A no ser que a alguna mujer le haya dado por asomarse a su fría ventana a las cuatro de la mañana, y entonces llorar con el alma mediante gemidos de ultratumba, solo para molestarme, me temo que interrumpió mi justo sueño algún ser de cierta dimensión desconocida. Se trataba, ese despropósito feminista, de un lamento profundo y pronunciado, un sonido cinematográfico, espectral, que no pude haber soñado, pues mi estado de duermevela está más bien saturado de percepción realista. Pude hasta contar los segundos de duración de los gritos: las tres o cuatro veces que los oí sucederse me dieron tiempo suficiente de reconocer que los temores de mi infancia habían vuelto.
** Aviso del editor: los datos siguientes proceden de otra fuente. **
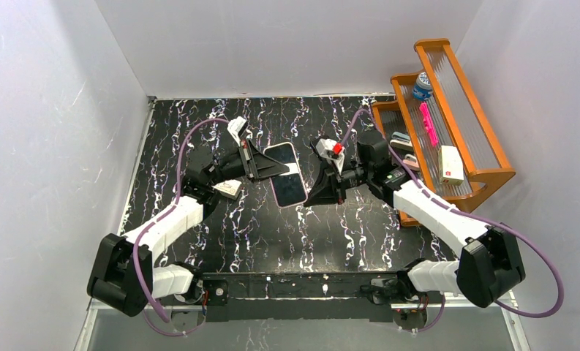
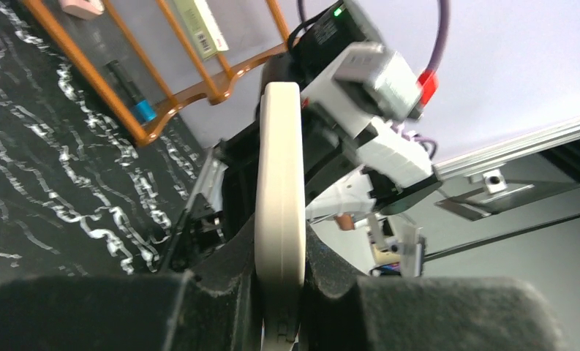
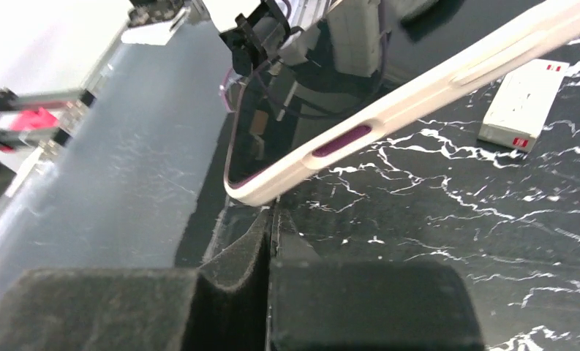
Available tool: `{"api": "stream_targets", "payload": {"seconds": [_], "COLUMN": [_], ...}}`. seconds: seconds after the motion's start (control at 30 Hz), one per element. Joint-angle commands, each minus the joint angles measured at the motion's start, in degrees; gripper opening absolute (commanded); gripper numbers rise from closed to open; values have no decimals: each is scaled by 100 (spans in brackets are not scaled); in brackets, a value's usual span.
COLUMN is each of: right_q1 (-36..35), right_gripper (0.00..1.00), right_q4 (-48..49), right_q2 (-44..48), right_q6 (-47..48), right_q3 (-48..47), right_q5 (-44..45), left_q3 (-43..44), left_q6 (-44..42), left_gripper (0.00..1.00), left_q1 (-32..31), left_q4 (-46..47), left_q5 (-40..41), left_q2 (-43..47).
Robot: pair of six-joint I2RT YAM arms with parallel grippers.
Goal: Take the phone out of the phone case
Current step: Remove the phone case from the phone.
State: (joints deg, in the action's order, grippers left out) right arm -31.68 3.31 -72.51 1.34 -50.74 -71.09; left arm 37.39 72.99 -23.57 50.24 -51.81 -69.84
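The phone [image 1: 287, 173] with a dark glossy screen sits in a cream phone case and is held above the table, screen up. My left gripper [image 1: 266, 170] is shut on the case's left long edge; in the left wrist view the case [image 2: 280, 212] stands edge-on between the black pads. My right gripper [image 1: 314, 196] is shut and empty, its tips touching the case's near right corner [image 3: 265, 191] from below. A purple side button [image 3: 341, 140] shows on the case edge.
An orange wooden rack [image 1: 484, 172] at the right holds a bottle [image 1: 421, 85], a pink pen [image 1: 427, 123] and a white box [image 1: 452, 164]. A small white box [image 1: 228, 189] lies on the black marbled table under my left arm.
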Motion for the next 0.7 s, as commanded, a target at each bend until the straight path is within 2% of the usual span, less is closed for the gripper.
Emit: {"api": "stream_targets", "payload": {"seconds": [0.0, 0.27, 0.33, 0.43, 0.53, 0.6, 0.67], "right_q1": [-213, -275, -275, -269, -274, -275, -270], "right_gripper": [1, 2, 12, 35, 47, 57, 62], "right_q4": [-318, -895, -647, -105, 358, 351, 337], "right_q2": [60, -106, 21, 426, 768, 841, 845], "right_q6": [1463, 1681, 1304, 848, 382, 248, 130], "right_q3": [-226, -594, -468, -95, 139, 87, -8], "right_q5": [217, 183, 174, 131, 297, 281, 244], "left_q3": [489, 485, 465, 454, 458, 470, 463], "left_q6": [725, 725, 630, 570, 496, 438, 360], "left_gripper": [0, 0, 0, 0, 0, 0, 0], "left_q1": [-16, -16, -16, -16, -16, -16, -16], "left_q4": [346, 346, 346, 346, 344, 340, 338], "left_q5": [23, -26, -6, -9, -65, -125, -189], "left_q2": [189, 312, 306, 279, 299, 325, 354]}}
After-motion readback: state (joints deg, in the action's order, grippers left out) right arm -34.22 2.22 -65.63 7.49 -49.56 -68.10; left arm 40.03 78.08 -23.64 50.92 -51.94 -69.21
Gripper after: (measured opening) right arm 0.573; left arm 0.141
Ya en la mañana oficial bajé a hablar con el vigilante que me cae bien. Le pregunté por cosas relacionadas, sin confesar lo de la madrugada. Lo fui llevando por caminos de confianza, hasta que terminó por contarme la verdad que sabía. En siete años no había visto ni oído nada raro, pero no igual les había pasado a otros celadores ni residentes. Para qué entrar en detalles, implicó.  El viejo edificio, con la falda de la cordillera de los Andes de un lado, y el vacío que lo separa de una cerrada hilera de construcciones similares, del otro, me pareció condenado a estorbar entre esta y esa vida: así comprendí que no hay por qué temer a los fantasmas: acaso a su recuerdo. Y subí a dormir.